Freuen Sie sich auf:

  • Bezahlung nach der Entgeltgruppe S 11b des Tarifvertrags des Öffentlichen Dienstes, Jahresbruttoentgelt ab 37.000,- €;
  • Eine Teilzeitstelle mit 30 Wochenstunden, die zunächst befristet für 12 Monate zu besetzen ist. Vorbehaltlich der rechtzeitigen Erteilung des weiteren Zuwendungsbescheids durch den Fördermittelgeber wird eine Vertragsverlängerung bis zum 31.12.2027 angestrebt;
  • 30 Tage Urlaub, zwei Regenerationstage und einen Familientag;
  • Die Möglichkeit, einen spannenden Arbeitsbereich gemeinsam mit Kolleg*innen neu aufzubauen und hierbei interessante und ansprechende Angebote zu entwickeln;
  • Fachliche Gestaltungsspielräume;
  • Kreatives Arbeiten in einem innovativen Team;
  • Einen vielseitigen Arbeitsplatz in einem innovativen und fachlich anspruchsvollen Arbeitsbereich;
  • Fortbildung und Supervision;
  • Persönliche Entwicklungsmöglichkeiten;
  • Betriebliche Altersvorsorge;
  • Ein kostenloses Jobticket (gesamtes RMV-Gebiet inklusive Mitnahmeregelung);
  • Betriebliche Kitaplätze;
  • Unterstützung bei der Wohnungssuche;
  • Fortbildungsangebot zur Förderung der persönlichen und beruflichen Weiterbildung;
  • Städtisches Gesundheitsmanagement;
  • Kostenfreien Mitgliedschaft in der Stadtbibliothek.

Ihr Kontakt zu uns:

 

Sie haben Fragen?

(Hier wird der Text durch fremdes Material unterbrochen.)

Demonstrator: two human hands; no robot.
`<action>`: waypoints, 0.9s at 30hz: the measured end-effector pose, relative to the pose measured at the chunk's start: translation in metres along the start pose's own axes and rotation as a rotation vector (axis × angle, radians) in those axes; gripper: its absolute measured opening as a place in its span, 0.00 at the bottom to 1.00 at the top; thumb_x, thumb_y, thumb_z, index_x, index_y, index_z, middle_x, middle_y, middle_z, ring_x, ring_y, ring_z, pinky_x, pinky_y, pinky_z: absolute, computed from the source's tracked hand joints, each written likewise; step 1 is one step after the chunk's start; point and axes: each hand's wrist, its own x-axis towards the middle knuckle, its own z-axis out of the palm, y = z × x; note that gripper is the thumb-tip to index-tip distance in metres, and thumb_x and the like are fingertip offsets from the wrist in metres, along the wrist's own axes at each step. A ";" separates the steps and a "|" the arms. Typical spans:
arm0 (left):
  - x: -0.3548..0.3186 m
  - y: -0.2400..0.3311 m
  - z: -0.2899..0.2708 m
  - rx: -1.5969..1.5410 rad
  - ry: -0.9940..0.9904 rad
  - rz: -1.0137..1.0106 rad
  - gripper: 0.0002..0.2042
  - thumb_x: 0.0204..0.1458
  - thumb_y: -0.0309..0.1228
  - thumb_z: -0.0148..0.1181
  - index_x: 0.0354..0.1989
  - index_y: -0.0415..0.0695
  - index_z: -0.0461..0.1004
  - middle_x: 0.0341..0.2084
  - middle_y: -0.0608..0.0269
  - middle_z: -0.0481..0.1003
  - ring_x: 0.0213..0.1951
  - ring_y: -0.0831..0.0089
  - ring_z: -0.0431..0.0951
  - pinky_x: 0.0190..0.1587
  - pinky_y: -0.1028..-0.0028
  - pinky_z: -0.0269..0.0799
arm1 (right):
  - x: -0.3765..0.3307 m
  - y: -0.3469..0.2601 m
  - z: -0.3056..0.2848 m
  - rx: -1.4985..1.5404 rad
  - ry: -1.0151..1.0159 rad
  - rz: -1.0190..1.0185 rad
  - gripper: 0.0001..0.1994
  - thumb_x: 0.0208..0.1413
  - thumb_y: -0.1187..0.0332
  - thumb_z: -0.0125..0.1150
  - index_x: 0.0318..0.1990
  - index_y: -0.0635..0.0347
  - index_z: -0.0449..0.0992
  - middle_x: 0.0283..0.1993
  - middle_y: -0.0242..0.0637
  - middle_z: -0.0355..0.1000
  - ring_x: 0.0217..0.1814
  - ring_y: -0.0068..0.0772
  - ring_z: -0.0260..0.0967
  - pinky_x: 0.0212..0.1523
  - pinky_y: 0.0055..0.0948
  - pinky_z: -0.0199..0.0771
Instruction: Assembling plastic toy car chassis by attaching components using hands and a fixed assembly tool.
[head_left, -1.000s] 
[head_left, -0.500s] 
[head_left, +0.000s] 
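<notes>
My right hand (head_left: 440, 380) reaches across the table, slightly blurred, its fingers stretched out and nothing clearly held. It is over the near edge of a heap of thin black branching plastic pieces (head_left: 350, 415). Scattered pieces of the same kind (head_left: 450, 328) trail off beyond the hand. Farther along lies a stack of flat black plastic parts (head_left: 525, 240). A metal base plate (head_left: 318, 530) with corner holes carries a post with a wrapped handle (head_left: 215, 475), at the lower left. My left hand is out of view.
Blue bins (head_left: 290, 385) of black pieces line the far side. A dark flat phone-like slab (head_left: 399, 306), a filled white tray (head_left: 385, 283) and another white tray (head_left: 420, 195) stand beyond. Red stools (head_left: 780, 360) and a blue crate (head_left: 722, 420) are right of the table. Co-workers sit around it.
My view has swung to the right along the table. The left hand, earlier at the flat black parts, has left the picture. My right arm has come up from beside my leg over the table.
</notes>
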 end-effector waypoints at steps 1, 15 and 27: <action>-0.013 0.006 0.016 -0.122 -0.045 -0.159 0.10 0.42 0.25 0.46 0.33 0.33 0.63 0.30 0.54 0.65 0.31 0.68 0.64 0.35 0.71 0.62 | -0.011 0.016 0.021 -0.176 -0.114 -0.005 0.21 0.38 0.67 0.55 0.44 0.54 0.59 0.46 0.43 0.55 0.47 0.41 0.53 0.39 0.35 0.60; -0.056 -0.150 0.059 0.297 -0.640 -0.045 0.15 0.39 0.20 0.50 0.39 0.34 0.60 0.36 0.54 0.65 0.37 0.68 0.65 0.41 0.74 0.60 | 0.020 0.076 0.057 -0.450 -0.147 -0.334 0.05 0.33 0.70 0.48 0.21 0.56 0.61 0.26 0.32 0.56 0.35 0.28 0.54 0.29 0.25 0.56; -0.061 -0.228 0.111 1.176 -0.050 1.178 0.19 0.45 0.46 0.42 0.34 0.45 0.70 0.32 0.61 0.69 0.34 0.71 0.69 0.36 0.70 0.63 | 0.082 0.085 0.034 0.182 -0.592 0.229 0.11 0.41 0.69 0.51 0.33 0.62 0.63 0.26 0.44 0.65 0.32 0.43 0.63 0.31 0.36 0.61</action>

Auskünfte erteilt Ihnen gerne Frau Mareike Imholt unter mareike.imholt@offenbach.de oder Tel. 069/8065-4331 oder Herr Patrick Probst unter patrick.probst@offenbach.de oder Tel. 069/8065-2081.

Wir freuen uns auf Ihre Bewerbung bis zum 16.10.2022 auf „offenbach.de/jobs“.

 

Mehr über die Stadt Offenbach als Arbeitgeberin gibt’s hier zum Nachlesen.

Weitere Infos:

Die Stadt Offenbach ist bestrebt, Arbeitszeitmodelle anzubieten, die die Anforderungen der Aufgabe mit den Lebensphasen der Beschäftigten in Einklang bringen. Innerhalb der Stadtverwaltung ist deshalb auf Wunsch und bei vorhandenen Kapazitäten auch eine Vollzeitbeschäftigung möglich.

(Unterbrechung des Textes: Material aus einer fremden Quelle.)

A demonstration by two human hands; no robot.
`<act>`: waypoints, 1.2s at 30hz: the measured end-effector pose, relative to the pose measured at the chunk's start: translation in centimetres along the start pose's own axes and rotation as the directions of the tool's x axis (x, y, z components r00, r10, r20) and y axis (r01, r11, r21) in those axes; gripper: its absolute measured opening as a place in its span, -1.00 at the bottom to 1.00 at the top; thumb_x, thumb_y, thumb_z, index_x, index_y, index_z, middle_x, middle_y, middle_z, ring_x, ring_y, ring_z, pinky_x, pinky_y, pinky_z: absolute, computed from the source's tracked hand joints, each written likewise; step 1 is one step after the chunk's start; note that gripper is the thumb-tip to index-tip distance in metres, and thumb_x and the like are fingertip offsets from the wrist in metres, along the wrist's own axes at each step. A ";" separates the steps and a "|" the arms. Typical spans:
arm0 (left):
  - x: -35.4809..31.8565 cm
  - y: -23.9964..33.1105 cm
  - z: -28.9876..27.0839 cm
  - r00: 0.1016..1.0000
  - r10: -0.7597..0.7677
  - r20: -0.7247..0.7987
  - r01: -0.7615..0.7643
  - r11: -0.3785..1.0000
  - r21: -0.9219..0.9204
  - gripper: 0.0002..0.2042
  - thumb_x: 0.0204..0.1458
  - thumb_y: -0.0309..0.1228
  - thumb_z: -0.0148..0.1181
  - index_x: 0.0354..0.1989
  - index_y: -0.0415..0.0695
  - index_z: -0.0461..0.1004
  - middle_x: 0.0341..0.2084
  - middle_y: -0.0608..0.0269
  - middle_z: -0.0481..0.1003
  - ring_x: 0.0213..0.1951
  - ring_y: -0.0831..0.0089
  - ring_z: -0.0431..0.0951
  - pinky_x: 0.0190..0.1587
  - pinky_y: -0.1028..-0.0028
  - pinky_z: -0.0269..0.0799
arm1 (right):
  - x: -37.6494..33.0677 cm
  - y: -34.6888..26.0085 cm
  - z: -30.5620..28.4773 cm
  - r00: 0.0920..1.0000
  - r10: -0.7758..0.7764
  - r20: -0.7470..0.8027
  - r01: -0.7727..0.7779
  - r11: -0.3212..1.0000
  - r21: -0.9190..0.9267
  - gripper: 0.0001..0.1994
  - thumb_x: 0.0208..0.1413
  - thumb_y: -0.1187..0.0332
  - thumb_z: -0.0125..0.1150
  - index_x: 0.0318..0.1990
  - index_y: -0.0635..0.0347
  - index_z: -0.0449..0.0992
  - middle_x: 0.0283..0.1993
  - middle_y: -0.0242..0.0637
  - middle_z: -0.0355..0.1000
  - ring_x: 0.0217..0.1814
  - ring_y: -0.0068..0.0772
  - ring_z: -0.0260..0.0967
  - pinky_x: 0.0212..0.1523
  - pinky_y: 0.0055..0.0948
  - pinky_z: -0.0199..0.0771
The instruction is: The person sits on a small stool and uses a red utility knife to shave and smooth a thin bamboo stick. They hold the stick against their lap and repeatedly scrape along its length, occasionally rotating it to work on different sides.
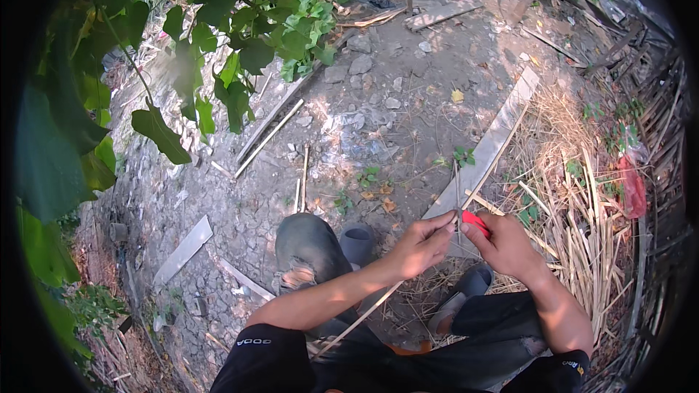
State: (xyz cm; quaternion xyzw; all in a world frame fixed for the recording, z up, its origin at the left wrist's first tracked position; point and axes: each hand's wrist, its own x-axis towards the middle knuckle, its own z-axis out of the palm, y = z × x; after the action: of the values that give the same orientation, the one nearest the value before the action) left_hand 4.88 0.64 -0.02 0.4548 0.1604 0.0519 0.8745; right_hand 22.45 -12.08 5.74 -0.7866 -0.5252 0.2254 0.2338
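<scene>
My right hand [506, 244] is closed around a red-handled knife [475, 223]; its thin blade is hard to make out. My left hand [426, 244] pinches a slender pale wooden strip [371, 313], which looks like split bamboo. The strip slants under my left forearm toward my lap, and seems to run on past the fingers, up along a flat board's edge. Both hands meet at the knife, in front of my knees. Beneath and beyond them lies the long grey board [488, 145].
Many pale split strips [582, 247] and dry straw [561, 124] are heaped at the right. Leafy branches [240, 0] hang at the upper left. Stones [360, 65], a narrow plank [277, 113] and a flat offcut [183, 249] lie on the dirt. A red bag [632, 185] sits far right.
</scene>
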 end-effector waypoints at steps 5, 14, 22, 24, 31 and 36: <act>0.2 -0.5 0.1 0.999 -0.012 -0.039 0.013 1.000 0.025 -0.50 0.51 -0.31 -0.11 0.55 -0.15 0.10 -0.59 0.60 0.06 -0.58 0.76 0.07 -0.55 0.63 0.03 | 0.0 0.1 0.1 1.000 -0.008 0.005 0.008 1.000 -0.015 -0.55 0.31 0.03 0.24 -0.41 0.30 0.58 -0.63 0.03 0.43 -0.51 0.21 0.48 -0.43 0.00 0.45; 0.1 -0.7 -0.1 1.000 -0.003 -0.010 0.003 1.000 -0.004 -0.51 0.51 -0.32 -0.09 0.55 -0.14 0.12 -0.58 0.60 0.04 -0.57 0.76 0.06 -0.54 0.63 0.03 | -0.1 0.0 -0.1 0.999 -0.034 -0.006 0.034 0.999 -0.001 -0.54 0.31 0.02 0.24 -0.42 0.30 0.58 -0.64 0.05 0.42 -0.53 0.20 0.48 -0.45 -0.01 0.45; 0.2 -0.7 -0.3 0.999 0.038 0.022 -0.037 0.999 -0.017 -0.53 0.51 -0.32 -0.11 0.53 -0.13 0.16 -0.61 0.59 0.05 -0.61 0.75 0.05 -0.55 0.61 0.01 | 0.0 0.0 -0.1 1.000 -0.012 0.010 0.012 1.000 -0.009 -0.54 0.31 0.02 0.24 -0.43 0.29 0.58 -0.64 0.04 0.42 -0.53 0.21 0.49 -0.45 -0.01 0.45; 0.2 -0.8 -0.4 0.999 0.027 0.022 -0.026 1.000 -0.003 -0.53 0.51 -0.33 -0.12 0.53 -0.13 0.16 -0.61 0.59 0.05 -0.61 0.75 0.05 -0.55 0.61 0.01 | 0.0 -0.3 -0.3 1.000 0.000 0.020 0.001 1.000 -0.011 -0.54 0.31 0.02 0.24 -0.43 0.29 0.58 -0.64 0.04 0.43 -0.52 0.21 0.49 -0.44 0.00 0.46; 0.3 -1.1 -0.4 0.999 0.035 -0.001 -0.035 0.999 0.002 -0.53 0.51 -0.35 -0.12 0.53 -0.15 0.14 -0.62 0.58 0.06 -0.61 0.75 0.05 -0.55 0.61 0.02 | 0.0 -0.2 -0.3 1.000 -0.006 0.017 0.006 1.000 -0.022 -0.54 0.32 0.01 0.24 -0.42 0.28 0.59 -0.63 0.04 0.43 -0.51 0.21 0.51 -0.42 0.01 0.48; 0.2 -0.7 -0.4 1.000 -0.023 -0.006 0.023 0.999 -0.027 -0.53 0.51 -0.35 -0.10 0.53 -0.15 0.15 -0.61 0.58 0.06 -0.60 0.75 0.05 -0.55 0.61 0.01 | 0.0 -0.1 -0.2 1.000 -0.007 0.024 0.008 1.000 -0.013 -0.54 0.32 0.01 0.24 -0.42 0.28 0.59 -0.63 0.03 0.43 -0.51 0.20 0.51 -0.42 -0.01 0.47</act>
State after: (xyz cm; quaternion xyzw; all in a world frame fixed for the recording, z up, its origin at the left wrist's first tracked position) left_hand 4.94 0.62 -0.84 0.4411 0.1678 0.0453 0.8805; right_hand 22.50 -12.05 5.98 -0.7835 -0.5323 0.2303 0.2232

Wir legen Wert auf soziale Kompetenz, insbesondere im interkulturellen Bereich. Über Bewerber*innen mit internationaler Geschichte würden wir uns sehr freuen.

Schwerbehinderte Menschen im Sinne des § 151 SGB IX werden bei entsprechender Eignung bevorzugt berücksichtigt.